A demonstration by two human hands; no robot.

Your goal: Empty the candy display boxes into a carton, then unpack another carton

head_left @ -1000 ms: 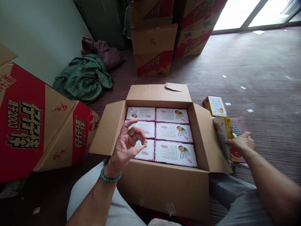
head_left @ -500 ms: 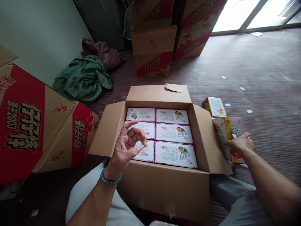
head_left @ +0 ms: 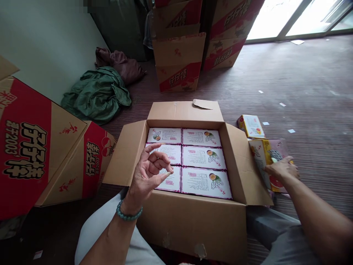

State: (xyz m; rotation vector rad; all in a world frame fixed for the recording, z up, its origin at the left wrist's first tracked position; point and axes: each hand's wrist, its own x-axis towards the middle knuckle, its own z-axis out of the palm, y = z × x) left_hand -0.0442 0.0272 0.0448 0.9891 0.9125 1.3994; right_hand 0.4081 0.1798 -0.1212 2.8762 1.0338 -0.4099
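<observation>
My left hand (head_left: 150, 169), with a green bead bracelet (head_left: 129, 212) at its wrist, hovers over the left side of an open cardboard carton (head_left: 193, 224). Its index finger is apart from the other curled fingers, the thumb tip is close to them, and nothing shows in it. White printed boxes (head_left: 202, 157) with purple edges lie in rows inside the carton. To the right, my right hand (head_left: 284, 171) grips a yellow and purple printed box (head_left: 263, 156) beside the carton's right flap. Behind that one sits a smaller-looking yellow and white box (head_left: 252, 125).
Large red and brown cartons (head_left: 22, 147) stand at the left, and more cartons (head_left: 179, 62) are stacked at the back. A green cloth heap (head_left: 96, 95) and a maroon one (head_left: 121, 64) lie by the wall. Paper scraps (head_left: 291, 131) dot the floor.
Both hands keep nearly the same pose and place. The view has shifted very slightly; the boxes in the carton stay as they were.
</observation>
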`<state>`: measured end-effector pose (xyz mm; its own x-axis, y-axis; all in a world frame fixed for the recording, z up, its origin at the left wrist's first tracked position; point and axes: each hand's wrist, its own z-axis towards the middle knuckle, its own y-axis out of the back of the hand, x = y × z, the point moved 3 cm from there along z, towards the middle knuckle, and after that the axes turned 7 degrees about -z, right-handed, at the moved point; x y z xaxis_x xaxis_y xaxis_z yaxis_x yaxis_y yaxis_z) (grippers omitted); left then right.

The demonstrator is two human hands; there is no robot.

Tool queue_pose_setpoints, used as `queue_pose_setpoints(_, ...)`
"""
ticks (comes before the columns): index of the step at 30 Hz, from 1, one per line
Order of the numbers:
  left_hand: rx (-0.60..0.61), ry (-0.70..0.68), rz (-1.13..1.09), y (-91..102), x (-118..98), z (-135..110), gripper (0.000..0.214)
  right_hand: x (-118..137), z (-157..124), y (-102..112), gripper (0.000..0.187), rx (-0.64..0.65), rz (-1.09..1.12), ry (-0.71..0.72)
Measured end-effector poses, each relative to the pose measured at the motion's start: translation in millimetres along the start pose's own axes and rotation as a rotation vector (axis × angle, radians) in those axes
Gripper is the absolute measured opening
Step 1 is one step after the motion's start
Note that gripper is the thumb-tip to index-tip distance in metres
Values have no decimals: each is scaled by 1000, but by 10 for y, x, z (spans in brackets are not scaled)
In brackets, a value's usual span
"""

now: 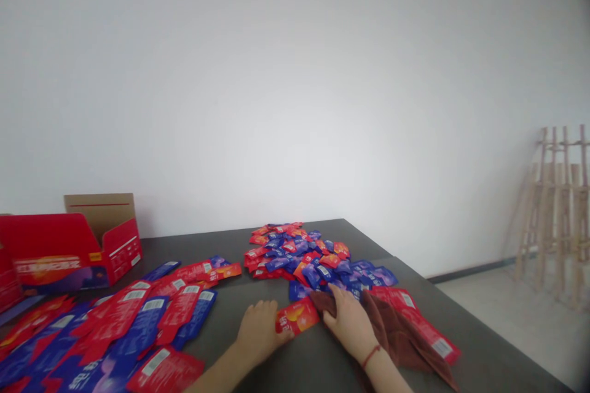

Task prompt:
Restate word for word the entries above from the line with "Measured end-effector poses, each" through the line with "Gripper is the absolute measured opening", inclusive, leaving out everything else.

Task response:
Measured end-effector poses, each relative to the pose measured at the motion's start: translation in millimetres along the start pose's own axes and rotation as a rotation vector (axis × angle, radians) in those axes
Gripper is the absolute measured opening

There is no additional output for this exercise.